» WHAT THE TASK REQUIRES
Leave out the pictures and set down exactly the lines from the start of the listing through the one with "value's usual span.", both included.
───── RECORDED INFORMATION
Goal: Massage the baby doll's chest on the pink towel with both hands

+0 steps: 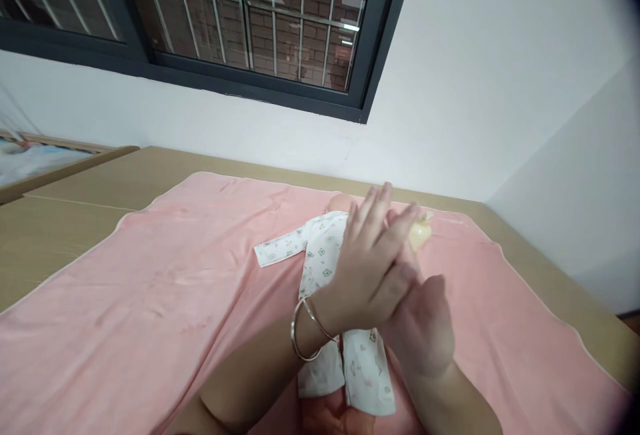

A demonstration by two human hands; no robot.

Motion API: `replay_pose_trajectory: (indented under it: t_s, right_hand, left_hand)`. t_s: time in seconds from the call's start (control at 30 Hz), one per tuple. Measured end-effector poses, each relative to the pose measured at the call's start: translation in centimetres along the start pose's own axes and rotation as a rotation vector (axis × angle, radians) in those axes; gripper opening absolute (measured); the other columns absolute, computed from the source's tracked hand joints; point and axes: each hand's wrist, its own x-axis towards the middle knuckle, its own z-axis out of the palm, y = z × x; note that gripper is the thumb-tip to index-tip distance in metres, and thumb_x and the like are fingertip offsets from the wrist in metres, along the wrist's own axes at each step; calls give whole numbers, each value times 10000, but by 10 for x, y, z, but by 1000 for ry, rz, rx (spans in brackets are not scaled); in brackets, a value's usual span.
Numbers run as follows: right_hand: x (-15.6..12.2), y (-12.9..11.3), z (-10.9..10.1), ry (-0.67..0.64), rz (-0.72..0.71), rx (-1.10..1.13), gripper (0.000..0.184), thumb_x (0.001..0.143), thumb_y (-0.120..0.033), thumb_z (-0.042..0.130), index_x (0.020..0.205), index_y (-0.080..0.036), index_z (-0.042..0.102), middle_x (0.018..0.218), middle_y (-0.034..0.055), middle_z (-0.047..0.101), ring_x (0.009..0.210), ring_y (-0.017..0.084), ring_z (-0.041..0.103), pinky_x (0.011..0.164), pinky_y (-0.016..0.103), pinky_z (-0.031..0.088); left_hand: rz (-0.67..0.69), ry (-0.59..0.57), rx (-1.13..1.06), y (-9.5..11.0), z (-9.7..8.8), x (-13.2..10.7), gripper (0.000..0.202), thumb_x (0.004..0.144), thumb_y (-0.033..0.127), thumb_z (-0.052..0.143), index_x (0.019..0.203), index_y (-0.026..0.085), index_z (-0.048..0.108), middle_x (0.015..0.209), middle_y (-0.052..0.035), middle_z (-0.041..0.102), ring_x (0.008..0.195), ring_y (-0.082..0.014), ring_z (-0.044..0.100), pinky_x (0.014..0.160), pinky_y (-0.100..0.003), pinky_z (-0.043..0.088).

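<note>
A small doll in a white printed baby suit (pixel 320 255) lies on a pink blanket (pixel 150 301); one empty sleeve sticks out to the left. My left hand (pixel 373 268), with a silver bangle at the wrist, lies flat across the doll's chest with its fingers stretched out. My right hand (pixel 425 328) is under and beside the left one, at the doll's right side; most of its fingers are hidden. A pale doll hand (pixel 421 231) shows beyond my fingertips.
The blanket covers a tan surface (pixel 60 221) against a white wall. A barred dark-framed window (pixel 250 21) is above. A wooden-framed bed edge (pixel 45 161) is at the far left.
</note>
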Motion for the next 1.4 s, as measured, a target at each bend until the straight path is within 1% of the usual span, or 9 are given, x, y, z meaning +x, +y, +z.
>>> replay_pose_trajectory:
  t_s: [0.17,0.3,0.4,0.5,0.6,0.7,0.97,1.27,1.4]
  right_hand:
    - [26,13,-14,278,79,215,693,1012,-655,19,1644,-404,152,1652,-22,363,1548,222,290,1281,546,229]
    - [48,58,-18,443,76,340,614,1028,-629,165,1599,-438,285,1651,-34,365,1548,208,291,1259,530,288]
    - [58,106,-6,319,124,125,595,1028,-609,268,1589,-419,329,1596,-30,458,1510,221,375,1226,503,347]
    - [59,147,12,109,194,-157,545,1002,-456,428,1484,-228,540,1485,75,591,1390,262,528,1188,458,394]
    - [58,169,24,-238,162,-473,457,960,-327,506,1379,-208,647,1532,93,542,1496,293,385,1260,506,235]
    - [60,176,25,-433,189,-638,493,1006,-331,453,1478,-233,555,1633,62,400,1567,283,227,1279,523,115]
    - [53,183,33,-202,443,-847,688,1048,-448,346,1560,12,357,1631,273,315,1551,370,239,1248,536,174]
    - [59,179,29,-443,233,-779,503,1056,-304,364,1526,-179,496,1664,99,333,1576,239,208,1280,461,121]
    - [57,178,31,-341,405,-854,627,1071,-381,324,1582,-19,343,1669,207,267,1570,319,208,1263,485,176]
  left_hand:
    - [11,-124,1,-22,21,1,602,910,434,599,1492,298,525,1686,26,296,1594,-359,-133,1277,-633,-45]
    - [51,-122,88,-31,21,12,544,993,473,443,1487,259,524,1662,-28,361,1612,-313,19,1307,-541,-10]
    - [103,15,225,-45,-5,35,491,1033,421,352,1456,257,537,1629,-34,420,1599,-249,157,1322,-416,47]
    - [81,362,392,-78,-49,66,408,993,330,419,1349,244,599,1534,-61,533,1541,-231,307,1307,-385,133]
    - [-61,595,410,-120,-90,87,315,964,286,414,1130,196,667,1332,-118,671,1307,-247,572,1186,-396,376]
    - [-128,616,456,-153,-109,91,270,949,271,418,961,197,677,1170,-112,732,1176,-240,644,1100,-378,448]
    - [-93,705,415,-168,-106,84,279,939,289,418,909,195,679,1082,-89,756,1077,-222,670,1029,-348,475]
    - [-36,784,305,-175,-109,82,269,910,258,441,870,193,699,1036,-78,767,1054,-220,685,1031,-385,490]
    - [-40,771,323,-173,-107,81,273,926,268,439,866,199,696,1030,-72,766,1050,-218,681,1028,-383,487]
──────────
» RESULT OF THE TASK
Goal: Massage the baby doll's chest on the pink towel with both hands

+0 steps: 

A demonstration by two human hands; no robot.

Motion API: `replay_pose_trajectory: (indented under it: t_s, right_hand, left_hand)`. t_s: time in seconds from the call's start (control at 30 Hz), one per tuple. Measured end-effector poses, each relative to the pose measured at the call's start: translation in centimetres along the start pose's own axes and rotation as a rotation vector (axis × angle, radians) in those axes; gripper opening absolute (measured); the other columns absolute, computed from the source's tracked hand joints; point and axes: each hand's wrist, its own x-axis towards the middle knuckle, its own z-axis out of the palm, y = z × x; note that gripper is the thumb-tip to index-tip distance in metres, and thumb_x and the like are fingertip offsets from the wrist in metres, along the wrist's own axes at each step; calls give whole numbers, each value times 10000, but by 10 for x, y, z, but by 1000 for ry, rz, rx (spans in brackets are not scaled); in brackets, a value's usual span.

What this exercise asked for has been supplied.